Re: [VOTE] Proposal to adopt ADR-76 Deleted message vault should use a single bucket

Jean Helou Tue, 20 Jan 2026 13:47:15 -0800

Hello,

An interesting discussion which helps me understand better the state of S3
storage in james


This is the case for
>
>  - mailbox  - RabbitMQ mail queue - Cassandra + Postgres mail repositories
>  - Attachments
> They share the default bucket in order to be deduplicated.
> This cross-feature dedulication is explicitly desired CF
> https://github.com/apache/james-project/blob/aef61d6fc9655698a8bff1521398ff110388e2d1/server/apps/distributed-app/src/test/java/org/apache/james/WithCassandraDeduplicationBlobStoreTest.java#L113
>


While it is currently implemented this way, I don't think deduplicating
accross use cases with different storage expectations is such a good idea
mailqueues are transient storage ( a few days ) while mailboxes are long
term storage ( until the heat death of the universe if my old gmail is any
indication )
mailrepositories I consider transient too but I may be missing use cases. (
all I can think of is spooling and dead letters/error neither of which I
would expect to store for more than a few weeks

Also there is 6th use case for the DEFAULT BlobStore bucket : the
mailrepository-blob which we introduced with matthieu starting may 2022
and  july 2024

> The current choice is either a full s3 bucket per feature or a single s3>
> bucket for all blobstore buckets.> - no blob.properties prefix, james uses
> one top level buckets per feature> - blob.properties prefix : james stores
> EVERY blob in a single bucket
> To be faily honest there's nothing harder to migrate than a S3 naming
> layout, I'm reluctant to changes affecting it.
>

The ADR should aim to guide future S3 naming layouts, we can document
legacy exceptions but ensure our future is brighter.
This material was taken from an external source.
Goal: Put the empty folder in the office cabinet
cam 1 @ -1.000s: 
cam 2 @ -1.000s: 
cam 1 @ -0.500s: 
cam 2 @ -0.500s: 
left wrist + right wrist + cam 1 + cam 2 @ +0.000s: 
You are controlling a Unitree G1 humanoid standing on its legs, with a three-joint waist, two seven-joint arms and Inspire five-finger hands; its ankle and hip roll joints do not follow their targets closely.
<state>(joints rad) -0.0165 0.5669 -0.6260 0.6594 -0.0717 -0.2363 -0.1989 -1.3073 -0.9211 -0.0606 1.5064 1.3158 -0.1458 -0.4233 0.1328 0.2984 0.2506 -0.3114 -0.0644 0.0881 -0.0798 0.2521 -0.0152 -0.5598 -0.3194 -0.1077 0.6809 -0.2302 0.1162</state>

> Furthermore I believe we would be better served being more declarative and
> have each feature explicitly declare its buckets (and object name prefix?)
>

Its S3 bucket or its Blobstore bucket ? ( sorry I'm really asking, this is
not me being pedantic)
Not sure what the object name prefix you mention is : if there is an object
name prefix wouldn't that defeat deduplication strategies entirely ?
Do you mean introducing a `objectstorage.objectPrefix` that would somehow
interact with `objectstorage.namespace` to allow for nesting our BlobStore
buckets under a single S3 bucket ?

Changing the meaning of blob.properties objectstorage.bucketPrefix (
> https://github.com/apache/james-project/blob/aef61d6fc9655698a8bff1521398ff110388e2d1/server/apps/distributed-app/sample-configuration/blob.properties#L66
>  )
> would create even more confusion on the topic and so adding yet another
> "prefix" concept in this file.
>
> I understand operating off 3 buckets might not be ideal but it is likely
> to still be very manageable no?


Indeed I was, once again, misled by the naming of the configuration
parameters and the unexpected hardcoded naming scheme. And it seems
reviewers were confused enough to let the mailrepository-blob use the
default bucket too even though it doesn't make much sense either.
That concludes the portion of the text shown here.